{smcl}
{* 15May2011}{...}
{* 30Aug2009}{...}
{* 24Mar2009}{...}
{* 24sep2006}{...}
{hline}
help for {hi:propcnsreg}
{hline}
{title:Fitting a measurement model with causal indicators}
{p 8 17 2}
{cmd:propcnsreg}
{depvar}
[{indepvars}]
{ifin}
{weight}
{cmd:,}
{opt con:strained(varlist_c)}
{opt lambda(varlist_l)}
[
{opt stand:ardized}
{opt lcons}
{opt unit(varname)}
{opt mimic}
{opt logit}
{cmdab:r:obust}
{opt cl:uster(clustervar)}
{opt l:evel(#)}
{opt or}
{it:{help propcnsreg##em_maximize_options:em_maximize_options}}
{it:{help propcnsreg##maximize_options:maximize_options}}
]
{p 4 4 2}{cmd:by} {it:...} {cmd::} may be used with {cmd:propcnsreg}; see help
{help by}.
{p 4 4 2}{cmd:fweight}s, {cmd:pweight}s, {cmd:aweight}s, and {cmd:iweight}s are
allowed; see help {help weights}.
{title:Description}
{p 4 4 2} {cmd:propcnsreg} combines information from several observed
variables into a single latent variable and estimates the effect of this latent
variable on the dependent variable. {cmd:propcnsreg} assumes that the observed
variables influence the latent variable.
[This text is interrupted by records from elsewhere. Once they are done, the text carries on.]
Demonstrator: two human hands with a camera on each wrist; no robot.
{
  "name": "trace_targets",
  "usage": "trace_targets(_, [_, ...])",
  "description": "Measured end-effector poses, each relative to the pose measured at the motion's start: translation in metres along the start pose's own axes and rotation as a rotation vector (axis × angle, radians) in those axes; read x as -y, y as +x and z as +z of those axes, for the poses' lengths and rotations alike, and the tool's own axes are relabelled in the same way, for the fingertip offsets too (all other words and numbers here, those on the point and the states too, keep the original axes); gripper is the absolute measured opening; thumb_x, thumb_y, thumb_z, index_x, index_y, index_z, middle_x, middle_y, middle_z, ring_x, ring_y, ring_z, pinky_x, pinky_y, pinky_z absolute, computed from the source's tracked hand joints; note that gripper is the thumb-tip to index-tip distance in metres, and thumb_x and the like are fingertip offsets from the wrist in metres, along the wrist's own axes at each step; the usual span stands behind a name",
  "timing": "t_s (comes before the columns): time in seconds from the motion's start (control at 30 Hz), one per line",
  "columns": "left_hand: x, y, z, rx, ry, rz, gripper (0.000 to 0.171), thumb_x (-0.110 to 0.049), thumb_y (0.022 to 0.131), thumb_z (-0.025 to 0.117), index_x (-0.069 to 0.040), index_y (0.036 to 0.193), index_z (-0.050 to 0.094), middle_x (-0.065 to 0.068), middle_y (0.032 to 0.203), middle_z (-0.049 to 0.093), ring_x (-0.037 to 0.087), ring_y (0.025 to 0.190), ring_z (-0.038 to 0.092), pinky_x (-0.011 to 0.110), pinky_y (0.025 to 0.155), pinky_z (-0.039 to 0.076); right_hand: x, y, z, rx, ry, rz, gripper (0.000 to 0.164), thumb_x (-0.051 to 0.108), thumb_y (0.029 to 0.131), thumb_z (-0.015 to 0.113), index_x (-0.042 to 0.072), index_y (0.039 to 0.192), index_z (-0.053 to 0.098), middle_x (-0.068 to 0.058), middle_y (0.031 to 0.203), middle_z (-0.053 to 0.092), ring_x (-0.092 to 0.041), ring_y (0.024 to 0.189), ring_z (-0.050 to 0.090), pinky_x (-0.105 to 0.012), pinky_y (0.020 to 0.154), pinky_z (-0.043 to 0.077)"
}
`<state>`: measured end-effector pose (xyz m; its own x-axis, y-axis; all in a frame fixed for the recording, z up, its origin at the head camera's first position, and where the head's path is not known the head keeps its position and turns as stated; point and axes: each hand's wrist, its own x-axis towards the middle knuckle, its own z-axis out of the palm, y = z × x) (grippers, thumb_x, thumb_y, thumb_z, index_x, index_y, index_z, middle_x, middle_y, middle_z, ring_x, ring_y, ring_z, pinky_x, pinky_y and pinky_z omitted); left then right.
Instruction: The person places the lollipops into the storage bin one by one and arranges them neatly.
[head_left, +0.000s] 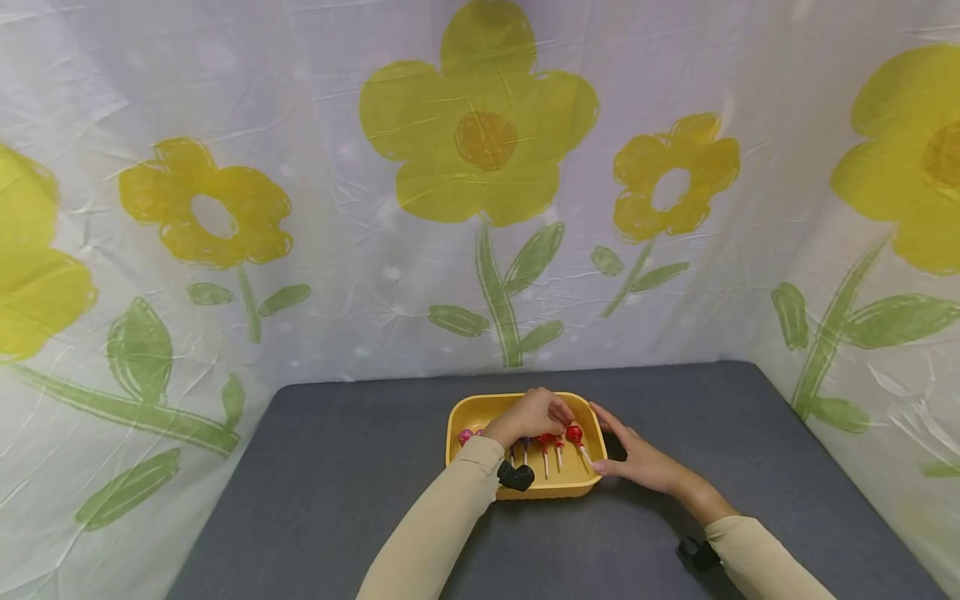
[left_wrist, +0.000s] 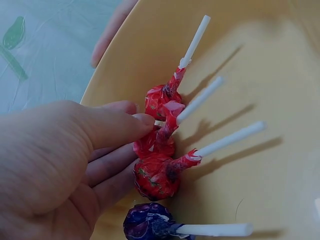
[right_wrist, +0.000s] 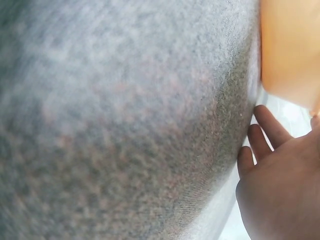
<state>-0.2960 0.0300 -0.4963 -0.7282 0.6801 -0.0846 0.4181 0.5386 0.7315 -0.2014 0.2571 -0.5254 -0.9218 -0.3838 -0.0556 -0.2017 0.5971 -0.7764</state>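
A yellow tray (head_left: 486, 407) on the grey table holds several wrapped lollipops with white sticks. My left hand (head_left: 553, 417) reaches into it with curled fingers. In the left wrist view my left hand (left_wrist: 140, 136) pinches the wrapped head of the middle red lollipop (left_wrist: 156, 145) between thumb and fingertips. Another red lollipop (left_wrist: 160, 100) lies above it, a third red one (left_wrist: 157, 177) below, then a purple one (left_wrist: 147, 220). My right hand (head_left: 609, 440) lies flat against the tray's right side with straight fingers. In the right wrist view the right hand (right_wrist: 257, 142) sits beside the tray (right_wrist: 290, 45).
The grey table (head_left: 337, 483) stretches bare to the left and right of the tray. White sheets printed with yellow flowers (head_left: 480, 125) wall it in at the back and on both sides. A pink lollipop (head_left: 465, 436) lies at the tray's left end.
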Motion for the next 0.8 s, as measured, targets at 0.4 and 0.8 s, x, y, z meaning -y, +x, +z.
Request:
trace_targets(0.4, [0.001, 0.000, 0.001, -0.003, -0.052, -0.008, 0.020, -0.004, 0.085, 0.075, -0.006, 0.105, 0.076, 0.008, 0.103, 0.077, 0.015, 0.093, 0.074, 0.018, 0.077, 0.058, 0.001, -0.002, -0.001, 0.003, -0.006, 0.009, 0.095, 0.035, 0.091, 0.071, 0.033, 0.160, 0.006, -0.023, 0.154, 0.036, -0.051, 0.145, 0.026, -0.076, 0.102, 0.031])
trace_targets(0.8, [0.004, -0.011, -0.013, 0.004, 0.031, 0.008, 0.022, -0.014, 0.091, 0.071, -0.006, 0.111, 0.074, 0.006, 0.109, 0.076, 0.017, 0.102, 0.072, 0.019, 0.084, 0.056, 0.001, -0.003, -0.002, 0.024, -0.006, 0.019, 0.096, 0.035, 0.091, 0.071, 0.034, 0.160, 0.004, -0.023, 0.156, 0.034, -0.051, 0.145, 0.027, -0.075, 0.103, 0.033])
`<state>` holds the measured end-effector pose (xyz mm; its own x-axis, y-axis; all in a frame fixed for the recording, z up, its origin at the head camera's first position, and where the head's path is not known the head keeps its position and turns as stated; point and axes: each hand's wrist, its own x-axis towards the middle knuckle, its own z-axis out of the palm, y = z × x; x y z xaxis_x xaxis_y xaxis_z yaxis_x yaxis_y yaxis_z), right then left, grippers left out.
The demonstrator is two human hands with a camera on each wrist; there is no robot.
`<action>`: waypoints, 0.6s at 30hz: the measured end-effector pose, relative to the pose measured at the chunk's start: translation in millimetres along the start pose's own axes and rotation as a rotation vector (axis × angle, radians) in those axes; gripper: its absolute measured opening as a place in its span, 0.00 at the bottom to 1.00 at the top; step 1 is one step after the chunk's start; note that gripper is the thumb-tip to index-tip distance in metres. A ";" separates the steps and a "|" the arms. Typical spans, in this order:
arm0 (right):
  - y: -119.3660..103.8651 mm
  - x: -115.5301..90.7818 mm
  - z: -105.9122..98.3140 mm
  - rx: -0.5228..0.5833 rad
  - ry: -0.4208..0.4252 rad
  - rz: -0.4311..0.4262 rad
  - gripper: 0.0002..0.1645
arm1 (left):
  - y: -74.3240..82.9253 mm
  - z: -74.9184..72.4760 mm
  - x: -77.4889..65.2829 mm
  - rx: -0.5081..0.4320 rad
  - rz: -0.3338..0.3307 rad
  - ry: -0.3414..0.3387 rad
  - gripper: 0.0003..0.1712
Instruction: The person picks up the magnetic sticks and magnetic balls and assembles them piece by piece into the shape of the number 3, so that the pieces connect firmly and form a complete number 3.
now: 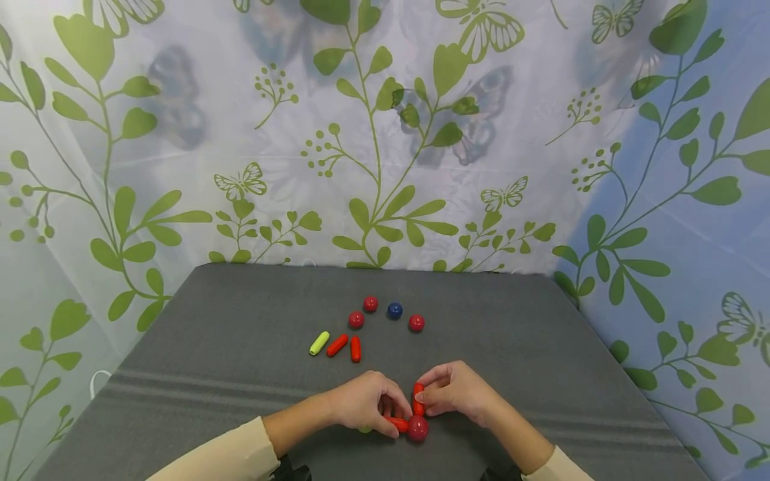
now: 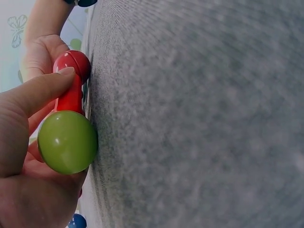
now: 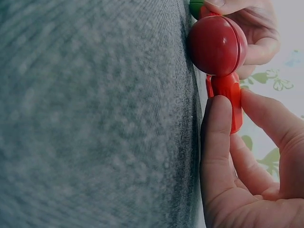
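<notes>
My left hand [image 1: 368, 399] pinches a short red rod [image 2: 70, 99]. At one end of that rod is a green ball [image 2: 68, 141], and at its other end a red ball [image 1: 418, 429]. Between thumb and fingertips, my right hand [image 1: 460, 393] grips a second red rod [image 1: 418, 401], whose near end meets the same red ball. In the head view the two rods stand at roughly a right angle. The left hand mostly covers the green ball there. Whether the second rod is fully seated in the ball, I cannot tell.
Farther back on the grey cloth-covered table [image 1: 240, 321] lie three loose red balls [image 1: 356, 320] and a blue ball [image 1: 394, 310]. Nearer are two red rods [image 1: 337, 345] and a yellow-green rod [image 1: 319, 343]. A leaf-patterned curtain [image 1: 289, 133] hangs behind and along the sides.
</notes>
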<state>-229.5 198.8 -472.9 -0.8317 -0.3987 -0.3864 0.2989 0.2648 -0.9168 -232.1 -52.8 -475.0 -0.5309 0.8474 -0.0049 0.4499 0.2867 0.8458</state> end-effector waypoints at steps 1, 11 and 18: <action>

A common alternative assumption is
that the latent variable influences the observed variables. For example,
{help factor:factor analysis} is based in this alternative assumption. To
distinguish between these two situations some authors, following Bollen (1984)
and Bollen and Lennox (1991), call the observed variables "effect indicators"
when they are influenced by the latent variable, while they call the observed
variables "causal indicators" when they influence the latent variable.
Distinguishing between these two is important as they require very different
strategies for recovering the latent variable. In a basic (exploratory) factor
analysis, which is a model for effect indicators, one assumes that the only
thing that the observed variables have in common is the latent variable, so any
correlation between the observed variables must be due to the latent variable,
and it is this correlation that is used to recover the latent variable. In
{cmd:propcnsreg}, which estimates models for causal indicators, we assume that the
latent variable is a weighted sum of the observed variables (and optionally an
error term), and the weights are estimated such that they are optimal for
predicting the dependent variable.
{p 4 4 2} Models for dealing with causal indicators come in roughly three
flavors: A model with "sheaf coefficients" (Heise 1972), a model with
"parametricaly weighted covariates" (Yamaguchi 2002), and a
Multiple Indicators and Multiple Causes (MIMIC) model (Hauser Goldberger 1971).
The latter two can be estimated using {cmd:propcnsreg}, while the former
can be estimated using {cmd:sheafcoef}, which is also available from SSC.
{dlgtab:Sheaf coefficient}
{p 4 4 2}The sheaf coefficient is the simplest model of the three. Say we want
to explain a variable y using three observed variables x1, x2, and x3, and we
think that x1 and x2 actually influence y through a latent variable eta.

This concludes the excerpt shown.